El culto al héroe es viejísimo. Sus nombres propios adornan la historia real y la fantástica con grandes variantes. Aquiles, Alejandro, César, Napoleón. Algunos son prototipos ambiguos, como Ulises o Maquiavelo. Thomas Carlyle nos regaló su Sobre héroes y el culto al héroe en 1841, en donde, por cierto, no se menciona a los guerreros y la valoración de los héroes (dioses, profetas, escritores, reyes, etc) es generalmente positiva.

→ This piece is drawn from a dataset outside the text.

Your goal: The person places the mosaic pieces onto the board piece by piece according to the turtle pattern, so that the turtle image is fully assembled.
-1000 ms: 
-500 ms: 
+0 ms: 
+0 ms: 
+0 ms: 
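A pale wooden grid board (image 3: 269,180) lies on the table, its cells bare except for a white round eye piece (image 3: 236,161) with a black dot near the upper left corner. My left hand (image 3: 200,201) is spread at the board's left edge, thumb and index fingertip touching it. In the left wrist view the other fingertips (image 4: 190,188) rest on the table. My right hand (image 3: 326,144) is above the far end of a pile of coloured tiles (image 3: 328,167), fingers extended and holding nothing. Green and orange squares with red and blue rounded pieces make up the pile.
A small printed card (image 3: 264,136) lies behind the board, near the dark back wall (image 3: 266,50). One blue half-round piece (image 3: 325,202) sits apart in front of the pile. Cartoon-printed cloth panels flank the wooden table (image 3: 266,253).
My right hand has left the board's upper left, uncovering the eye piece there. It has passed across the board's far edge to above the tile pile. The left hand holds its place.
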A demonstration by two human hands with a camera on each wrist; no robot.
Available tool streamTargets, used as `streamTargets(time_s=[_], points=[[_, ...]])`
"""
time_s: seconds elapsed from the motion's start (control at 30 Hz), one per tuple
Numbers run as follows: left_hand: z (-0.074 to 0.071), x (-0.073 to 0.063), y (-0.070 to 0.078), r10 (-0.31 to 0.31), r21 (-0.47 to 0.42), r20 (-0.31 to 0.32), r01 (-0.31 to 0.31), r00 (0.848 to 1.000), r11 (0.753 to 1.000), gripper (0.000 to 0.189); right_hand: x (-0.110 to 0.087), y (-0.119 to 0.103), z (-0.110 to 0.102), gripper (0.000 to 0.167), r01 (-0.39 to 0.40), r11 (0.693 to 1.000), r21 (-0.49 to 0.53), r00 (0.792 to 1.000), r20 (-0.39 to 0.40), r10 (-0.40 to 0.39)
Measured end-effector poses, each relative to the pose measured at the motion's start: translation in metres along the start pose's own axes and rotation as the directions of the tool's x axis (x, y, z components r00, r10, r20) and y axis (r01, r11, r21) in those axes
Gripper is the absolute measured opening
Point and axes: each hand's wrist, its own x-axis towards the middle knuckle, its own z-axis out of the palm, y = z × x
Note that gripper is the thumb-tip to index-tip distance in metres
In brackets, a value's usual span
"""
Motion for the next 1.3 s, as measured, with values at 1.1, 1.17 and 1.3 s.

Por entonces, sin embargo, ya imperaba el modelo del héroe byroniano que aparece en Las peregrinaciones de Childe Harold (1812). El joven hombre de mundo, tempranamente hastiado de la vida, aquejado de melancolía, cínico, hasta cruel, pero también caballeroso, capaz de grandes pasiones y de una entrega ilimitada al amor o algún impreciso ideal hasta el sacrificio. Un ser contradictorio, una mezcla de héroe y villano. Un antihéroe.
Los románticos rusos reprodujeron el modelo byroniano. Pushkin directamente en Eugenio Onegin y Lermontov después, a través de él, en la figura de Pechorin, el protagonista de Un héroe de nuestro tiempo, cruel, despiadado, inquieto, insatisfecho, nihilista, capaz de grandes pasiones. Juega con los sentimientos de la gente y se atormenta por ello.
En el siglo XX, el héroe desapareció, sustituido por el antihéroe que lo ocupa todo, desde El hombre sin atributos y Gregorio Samsa, hasta los personajes de las novelas de Paul Auster. A mediados de la centuria, Vasco Pratolini revivió el título de Lermontov, en un contexto muy diferente y con personajes que no tenían nada que ver, salvo el carácter del héroe byroniano llevado a la degradación en la figura del adolescente fascista Sandrino, cruel y hasta sádico con los demás y capaz de entregarse a un sentimiento de amor puro.
¿Y cómo es el héroe de nuestro tiempo en el siglo XXI, al que llamamos líder? Es sobre todo mediático y está hecho a la sociedad de la información y de las redes. Su aventura no es personal, sino colectiva. Pero sigue siendo contradictorio. Predica la emancipación ciudadana a través de los medios que sirven para impedirla. No se preocupa por la intensidad y veracidad de sus sentimientos, sino por la audiencia, dando por supuesto que la verdad dependerá de la decisión de la mayoría a la que desprecia en el fondo de su dandismo byroniano. Porque, si no la despreciara (o la compadeciera, que es una forma de despreciar) no diría que quiere emanciparla.
Es el drama del antihéroe de nuestro tiempo. Si se adapta a la realidad, sabiendo que esta es obra de los seres humanos, renuncia a su condición heroica y se conforma con ser la idealización del hombre del traje gris. Si se rebela contra ella, pero no la destruye, esta lo asimila en un compartimento estanco dedicado a la rebelión dentro del orden. En él oficia el antihéroe con un discurso contrario que solo sirve para legitimar lo que dice querer destruir.
Si el héroe quiere cumplir la tarea que se autoimpuso cuando inició su andadura le interesa conocer el terreno que pisa, no perder el contacto directo con la realidad. Tal cosa sucede inevitablemente cuando, en la senda del triunfo, son sus partidarios y seguidores quienes le indican el camino y se lo explican. Al héroe le hacen entonces un Potemkin, y acaba convertido en un busto parlante. El solo faro de fiar del héroe es la crítica y el ataque del adversario. Es lo único seguro. Como seguro es que ignorarlas y ocultarlas lleva a la destrucción.
La imagen es un cuadro de Carlo Carrà, de 1918, titulado L'ovale delle apparizioni, Galeria Nazionale d'Arte Moderna, Roma.